Look through the data below and extract, unchanged, the lines from the one that contains "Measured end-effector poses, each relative" to the one that contains "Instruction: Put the", both included.

--- Data extracts ---

- Opening Delimiter -

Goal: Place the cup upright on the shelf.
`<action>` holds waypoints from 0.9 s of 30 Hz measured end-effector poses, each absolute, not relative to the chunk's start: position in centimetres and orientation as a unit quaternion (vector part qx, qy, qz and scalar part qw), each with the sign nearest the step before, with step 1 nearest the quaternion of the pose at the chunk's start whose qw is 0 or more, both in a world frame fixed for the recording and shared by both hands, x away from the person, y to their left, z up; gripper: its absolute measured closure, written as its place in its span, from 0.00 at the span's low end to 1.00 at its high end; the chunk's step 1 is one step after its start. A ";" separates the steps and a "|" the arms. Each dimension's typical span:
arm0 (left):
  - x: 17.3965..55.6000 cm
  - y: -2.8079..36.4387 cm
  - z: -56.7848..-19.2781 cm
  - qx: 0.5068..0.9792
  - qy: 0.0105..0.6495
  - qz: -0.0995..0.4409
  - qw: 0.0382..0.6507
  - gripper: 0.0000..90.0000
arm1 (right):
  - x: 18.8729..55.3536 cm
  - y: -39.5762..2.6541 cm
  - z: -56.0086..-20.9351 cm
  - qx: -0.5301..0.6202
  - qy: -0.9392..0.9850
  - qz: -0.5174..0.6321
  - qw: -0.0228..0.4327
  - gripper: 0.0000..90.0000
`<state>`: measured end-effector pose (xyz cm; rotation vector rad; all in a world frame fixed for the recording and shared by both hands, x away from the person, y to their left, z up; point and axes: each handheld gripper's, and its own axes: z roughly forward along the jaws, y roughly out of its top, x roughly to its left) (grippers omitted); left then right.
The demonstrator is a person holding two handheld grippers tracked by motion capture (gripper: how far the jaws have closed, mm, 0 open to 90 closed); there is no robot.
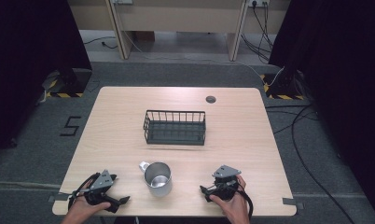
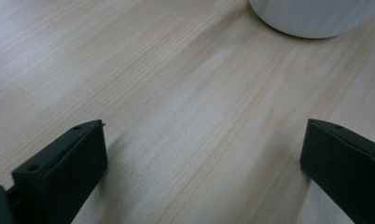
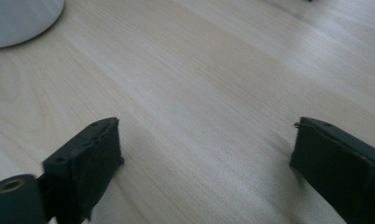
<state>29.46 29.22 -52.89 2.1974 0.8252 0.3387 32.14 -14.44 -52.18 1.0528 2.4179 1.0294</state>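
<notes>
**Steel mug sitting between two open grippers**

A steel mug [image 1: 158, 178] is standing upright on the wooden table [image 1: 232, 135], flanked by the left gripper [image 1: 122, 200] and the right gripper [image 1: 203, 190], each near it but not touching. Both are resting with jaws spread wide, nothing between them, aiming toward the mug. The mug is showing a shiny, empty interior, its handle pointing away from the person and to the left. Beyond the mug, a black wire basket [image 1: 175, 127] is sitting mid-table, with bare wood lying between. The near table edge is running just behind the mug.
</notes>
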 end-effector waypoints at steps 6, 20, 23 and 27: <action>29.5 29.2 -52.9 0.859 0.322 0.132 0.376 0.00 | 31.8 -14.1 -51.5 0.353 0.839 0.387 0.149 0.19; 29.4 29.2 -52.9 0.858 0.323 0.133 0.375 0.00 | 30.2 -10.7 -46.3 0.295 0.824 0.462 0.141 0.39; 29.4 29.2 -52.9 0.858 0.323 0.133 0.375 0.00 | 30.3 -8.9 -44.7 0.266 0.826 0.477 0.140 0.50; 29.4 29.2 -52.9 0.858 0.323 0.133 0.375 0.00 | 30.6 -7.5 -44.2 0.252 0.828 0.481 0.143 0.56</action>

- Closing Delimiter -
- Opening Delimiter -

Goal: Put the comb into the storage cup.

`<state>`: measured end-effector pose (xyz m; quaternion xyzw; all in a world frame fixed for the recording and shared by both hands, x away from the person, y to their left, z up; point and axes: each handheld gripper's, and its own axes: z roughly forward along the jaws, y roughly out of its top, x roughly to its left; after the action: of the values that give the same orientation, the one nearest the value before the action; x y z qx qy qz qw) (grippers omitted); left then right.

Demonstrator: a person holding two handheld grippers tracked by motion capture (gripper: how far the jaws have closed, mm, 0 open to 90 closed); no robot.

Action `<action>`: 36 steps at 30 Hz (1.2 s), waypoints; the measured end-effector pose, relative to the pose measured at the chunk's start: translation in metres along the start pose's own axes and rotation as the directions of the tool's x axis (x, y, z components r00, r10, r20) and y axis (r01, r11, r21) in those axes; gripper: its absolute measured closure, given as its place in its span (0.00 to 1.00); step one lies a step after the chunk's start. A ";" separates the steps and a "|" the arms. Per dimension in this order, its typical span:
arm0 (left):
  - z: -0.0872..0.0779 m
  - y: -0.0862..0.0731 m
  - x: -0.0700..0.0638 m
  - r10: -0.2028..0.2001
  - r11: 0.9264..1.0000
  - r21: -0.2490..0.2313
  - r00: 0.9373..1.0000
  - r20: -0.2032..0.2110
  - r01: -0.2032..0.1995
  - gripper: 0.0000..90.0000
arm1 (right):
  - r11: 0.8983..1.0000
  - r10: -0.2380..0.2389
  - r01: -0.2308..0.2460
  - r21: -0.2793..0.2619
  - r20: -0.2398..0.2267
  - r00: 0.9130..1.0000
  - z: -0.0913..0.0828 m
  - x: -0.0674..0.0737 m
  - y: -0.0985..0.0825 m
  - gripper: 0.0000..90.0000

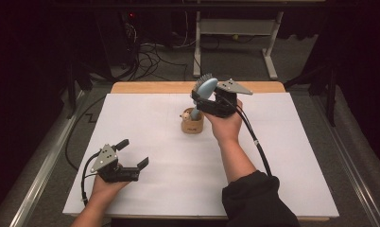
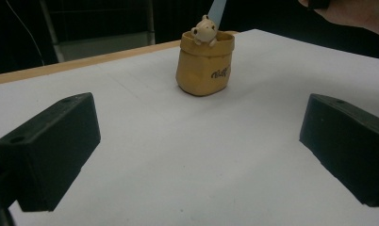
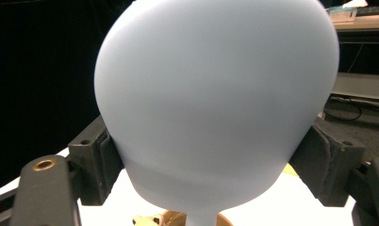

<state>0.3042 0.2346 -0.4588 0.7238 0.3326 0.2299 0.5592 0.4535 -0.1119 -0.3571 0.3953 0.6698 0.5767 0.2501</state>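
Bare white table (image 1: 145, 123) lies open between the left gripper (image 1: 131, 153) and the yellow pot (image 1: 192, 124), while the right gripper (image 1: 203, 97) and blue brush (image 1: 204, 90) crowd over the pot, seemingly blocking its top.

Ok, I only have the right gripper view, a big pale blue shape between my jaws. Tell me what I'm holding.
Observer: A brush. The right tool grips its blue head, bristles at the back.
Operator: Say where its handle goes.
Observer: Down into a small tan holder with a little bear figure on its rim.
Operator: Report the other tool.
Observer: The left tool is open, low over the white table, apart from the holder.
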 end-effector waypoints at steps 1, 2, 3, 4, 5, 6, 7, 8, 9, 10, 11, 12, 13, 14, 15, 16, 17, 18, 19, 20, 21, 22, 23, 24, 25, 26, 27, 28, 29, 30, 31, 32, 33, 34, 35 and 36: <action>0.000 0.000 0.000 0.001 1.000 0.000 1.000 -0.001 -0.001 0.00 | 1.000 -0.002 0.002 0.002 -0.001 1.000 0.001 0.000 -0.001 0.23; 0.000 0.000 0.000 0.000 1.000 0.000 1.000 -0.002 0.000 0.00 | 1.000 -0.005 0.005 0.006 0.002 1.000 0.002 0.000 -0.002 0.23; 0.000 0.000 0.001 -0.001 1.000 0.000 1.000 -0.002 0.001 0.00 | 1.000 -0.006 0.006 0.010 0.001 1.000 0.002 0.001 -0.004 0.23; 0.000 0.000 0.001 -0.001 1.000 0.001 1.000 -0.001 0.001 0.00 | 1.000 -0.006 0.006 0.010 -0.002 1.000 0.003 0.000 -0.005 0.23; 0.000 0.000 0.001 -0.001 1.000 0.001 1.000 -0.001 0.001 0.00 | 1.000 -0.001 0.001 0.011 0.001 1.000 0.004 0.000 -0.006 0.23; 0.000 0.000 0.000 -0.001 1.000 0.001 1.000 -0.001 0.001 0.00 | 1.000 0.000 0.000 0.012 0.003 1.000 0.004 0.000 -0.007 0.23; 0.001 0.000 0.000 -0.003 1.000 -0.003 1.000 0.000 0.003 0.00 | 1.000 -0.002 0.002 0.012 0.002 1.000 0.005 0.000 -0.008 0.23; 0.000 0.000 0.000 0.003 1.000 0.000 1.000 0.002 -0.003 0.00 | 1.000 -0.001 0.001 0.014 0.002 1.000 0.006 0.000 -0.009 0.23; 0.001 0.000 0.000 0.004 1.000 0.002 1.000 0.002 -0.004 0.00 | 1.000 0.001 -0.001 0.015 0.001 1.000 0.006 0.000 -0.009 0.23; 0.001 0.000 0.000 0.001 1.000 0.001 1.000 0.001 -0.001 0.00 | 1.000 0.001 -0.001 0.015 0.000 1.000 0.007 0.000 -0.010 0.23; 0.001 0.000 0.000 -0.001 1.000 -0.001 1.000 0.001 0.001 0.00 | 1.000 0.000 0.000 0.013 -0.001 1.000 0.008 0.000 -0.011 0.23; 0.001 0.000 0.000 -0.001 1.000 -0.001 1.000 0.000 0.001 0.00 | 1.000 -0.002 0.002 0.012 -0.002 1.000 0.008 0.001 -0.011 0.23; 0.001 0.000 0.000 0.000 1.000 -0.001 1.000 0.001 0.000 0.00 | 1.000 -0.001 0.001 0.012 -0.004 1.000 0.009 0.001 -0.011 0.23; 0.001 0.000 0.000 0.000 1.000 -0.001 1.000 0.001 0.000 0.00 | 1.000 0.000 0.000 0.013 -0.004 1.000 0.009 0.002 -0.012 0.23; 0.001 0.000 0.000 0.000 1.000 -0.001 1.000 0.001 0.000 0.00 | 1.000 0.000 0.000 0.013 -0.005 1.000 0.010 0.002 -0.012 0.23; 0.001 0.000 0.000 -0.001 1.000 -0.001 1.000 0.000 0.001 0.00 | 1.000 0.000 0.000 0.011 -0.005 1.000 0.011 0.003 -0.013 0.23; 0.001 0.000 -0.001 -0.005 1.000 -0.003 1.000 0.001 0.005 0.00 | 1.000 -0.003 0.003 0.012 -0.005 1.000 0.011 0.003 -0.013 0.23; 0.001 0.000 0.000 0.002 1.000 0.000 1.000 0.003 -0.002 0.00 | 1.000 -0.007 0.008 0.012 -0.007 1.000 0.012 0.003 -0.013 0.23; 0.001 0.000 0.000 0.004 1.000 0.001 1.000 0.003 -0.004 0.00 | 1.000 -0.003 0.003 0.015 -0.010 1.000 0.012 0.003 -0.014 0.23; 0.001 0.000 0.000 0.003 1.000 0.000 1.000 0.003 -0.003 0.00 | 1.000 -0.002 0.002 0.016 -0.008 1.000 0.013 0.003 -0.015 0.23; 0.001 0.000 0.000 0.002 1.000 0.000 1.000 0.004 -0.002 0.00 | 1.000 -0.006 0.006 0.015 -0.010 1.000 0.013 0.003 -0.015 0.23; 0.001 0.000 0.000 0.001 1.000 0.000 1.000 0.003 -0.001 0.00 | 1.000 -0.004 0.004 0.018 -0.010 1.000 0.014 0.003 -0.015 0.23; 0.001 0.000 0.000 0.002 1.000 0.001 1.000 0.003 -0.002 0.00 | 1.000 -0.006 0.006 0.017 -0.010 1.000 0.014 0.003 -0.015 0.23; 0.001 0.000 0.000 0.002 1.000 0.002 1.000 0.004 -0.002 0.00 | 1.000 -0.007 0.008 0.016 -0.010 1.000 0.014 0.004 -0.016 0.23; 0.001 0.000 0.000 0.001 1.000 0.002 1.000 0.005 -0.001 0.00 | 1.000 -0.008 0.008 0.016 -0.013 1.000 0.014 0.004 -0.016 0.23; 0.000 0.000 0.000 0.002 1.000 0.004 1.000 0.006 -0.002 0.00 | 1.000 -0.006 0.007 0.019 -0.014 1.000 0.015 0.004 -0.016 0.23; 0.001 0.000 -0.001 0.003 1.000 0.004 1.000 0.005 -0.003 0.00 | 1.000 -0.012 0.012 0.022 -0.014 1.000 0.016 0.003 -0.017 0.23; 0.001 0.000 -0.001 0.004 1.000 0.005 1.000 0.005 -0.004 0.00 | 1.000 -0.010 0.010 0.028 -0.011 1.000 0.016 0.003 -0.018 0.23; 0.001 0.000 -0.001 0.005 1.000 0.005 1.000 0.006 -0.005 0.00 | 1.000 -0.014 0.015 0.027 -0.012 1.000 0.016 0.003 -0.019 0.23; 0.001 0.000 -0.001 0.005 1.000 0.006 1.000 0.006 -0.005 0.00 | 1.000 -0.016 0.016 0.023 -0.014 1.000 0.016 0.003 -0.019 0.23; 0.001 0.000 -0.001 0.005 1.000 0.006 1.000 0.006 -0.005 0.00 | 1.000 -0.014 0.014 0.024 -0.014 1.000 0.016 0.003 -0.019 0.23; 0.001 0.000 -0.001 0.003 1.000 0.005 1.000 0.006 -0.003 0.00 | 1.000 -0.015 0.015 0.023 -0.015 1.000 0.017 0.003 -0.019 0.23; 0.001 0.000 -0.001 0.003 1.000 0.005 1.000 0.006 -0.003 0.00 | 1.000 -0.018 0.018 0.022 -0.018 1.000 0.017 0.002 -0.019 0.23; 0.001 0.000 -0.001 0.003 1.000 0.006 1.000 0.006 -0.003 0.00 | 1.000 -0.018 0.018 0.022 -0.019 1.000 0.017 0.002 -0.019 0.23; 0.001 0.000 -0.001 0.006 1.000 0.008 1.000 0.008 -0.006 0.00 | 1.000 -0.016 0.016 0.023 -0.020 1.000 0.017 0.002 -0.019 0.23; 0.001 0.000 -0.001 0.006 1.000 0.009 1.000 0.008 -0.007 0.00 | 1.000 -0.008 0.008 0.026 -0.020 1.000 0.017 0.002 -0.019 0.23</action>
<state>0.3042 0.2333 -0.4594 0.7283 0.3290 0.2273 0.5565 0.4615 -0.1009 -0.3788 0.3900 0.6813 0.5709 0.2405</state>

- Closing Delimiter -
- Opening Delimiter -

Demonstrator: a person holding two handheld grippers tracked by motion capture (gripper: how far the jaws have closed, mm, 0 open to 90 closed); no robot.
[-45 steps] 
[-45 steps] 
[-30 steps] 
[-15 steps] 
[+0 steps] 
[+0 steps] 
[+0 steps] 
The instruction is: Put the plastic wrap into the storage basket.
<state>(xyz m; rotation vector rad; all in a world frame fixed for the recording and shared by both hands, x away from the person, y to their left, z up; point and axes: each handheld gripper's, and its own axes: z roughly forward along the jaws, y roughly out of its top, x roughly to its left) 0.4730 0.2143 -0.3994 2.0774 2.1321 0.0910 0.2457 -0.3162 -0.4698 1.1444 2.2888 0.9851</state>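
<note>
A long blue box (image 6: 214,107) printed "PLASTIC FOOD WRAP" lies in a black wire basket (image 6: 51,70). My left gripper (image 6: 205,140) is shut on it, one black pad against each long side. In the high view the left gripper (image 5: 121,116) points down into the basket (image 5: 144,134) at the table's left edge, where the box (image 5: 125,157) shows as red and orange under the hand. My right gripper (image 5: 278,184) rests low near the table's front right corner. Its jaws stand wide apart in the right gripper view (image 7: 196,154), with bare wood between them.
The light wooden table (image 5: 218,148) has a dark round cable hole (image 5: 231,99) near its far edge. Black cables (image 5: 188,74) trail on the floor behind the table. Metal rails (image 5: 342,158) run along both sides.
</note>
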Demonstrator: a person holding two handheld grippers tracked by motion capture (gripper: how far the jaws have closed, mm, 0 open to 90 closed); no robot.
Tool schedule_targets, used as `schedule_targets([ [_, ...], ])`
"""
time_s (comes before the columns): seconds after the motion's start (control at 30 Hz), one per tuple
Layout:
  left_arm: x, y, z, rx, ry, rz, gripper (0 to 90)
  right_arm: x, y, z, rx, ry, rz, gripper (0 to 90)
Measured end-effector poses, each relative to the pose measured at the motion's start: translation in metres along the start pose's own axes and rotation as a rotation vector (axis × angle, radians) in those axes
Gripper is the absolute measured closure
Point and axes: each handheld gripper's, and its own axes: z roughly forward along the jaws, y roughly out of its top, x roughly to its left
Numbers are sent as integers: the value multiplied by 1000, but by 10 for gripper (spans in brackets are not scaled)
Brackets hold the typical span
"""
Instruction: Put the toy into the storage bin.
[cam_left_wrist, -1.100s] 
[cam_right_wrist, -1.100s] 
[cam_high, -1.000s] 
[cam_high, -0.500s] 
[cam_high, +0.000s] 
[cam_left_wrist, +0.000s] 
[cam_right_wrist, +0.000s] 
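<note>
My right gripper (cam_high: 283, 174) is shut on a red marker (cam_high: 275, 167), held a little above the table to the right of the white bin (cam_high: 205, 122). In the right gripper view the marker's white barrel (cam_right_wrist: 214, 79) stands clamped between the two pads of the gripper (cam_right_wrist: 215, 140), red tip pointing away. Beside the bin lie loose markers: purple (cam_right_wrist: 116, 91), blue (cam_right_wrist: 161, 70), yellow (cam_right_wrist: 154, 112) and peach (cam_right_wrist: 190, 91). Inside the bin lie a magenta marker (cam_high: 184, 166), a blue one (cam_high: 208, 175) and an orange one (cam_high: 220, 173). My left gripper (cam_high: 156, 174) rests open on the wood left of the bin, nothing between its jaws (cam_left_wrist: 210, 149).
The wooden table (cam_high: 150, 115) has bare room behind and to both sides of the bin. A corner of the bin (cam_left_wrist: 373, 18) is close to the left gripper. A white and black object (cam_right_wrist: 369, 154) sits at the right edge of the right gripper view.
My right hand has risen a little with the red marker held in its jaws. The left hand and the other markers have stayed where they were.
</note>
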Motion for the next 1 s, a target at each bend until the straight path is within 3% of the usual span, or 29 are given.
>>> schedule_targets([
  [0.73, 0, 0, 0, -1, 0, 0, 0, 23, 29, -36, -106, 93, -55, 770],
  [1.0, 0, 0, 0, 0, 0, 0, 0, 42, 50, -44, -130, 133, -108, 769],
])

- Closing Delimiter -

--- Output ---
Measured end-effector poses, each relative to the pose measured at the motion's start: translation in metres along the start pose's own axes and rotation as a rotation vector (axis × angle, radians) in those axes
Gripper is the absolute measured closure
Point and axes: each handheld gripper's, and its own axes: z roughly forward along the jaws, y roughly out of its top, x roughly to its left
Numbers are sent as integers: the value multiplied by 1000, but by 10 for gripper (spans in brackets are not scaled)
Brackets hold the typical span
"""
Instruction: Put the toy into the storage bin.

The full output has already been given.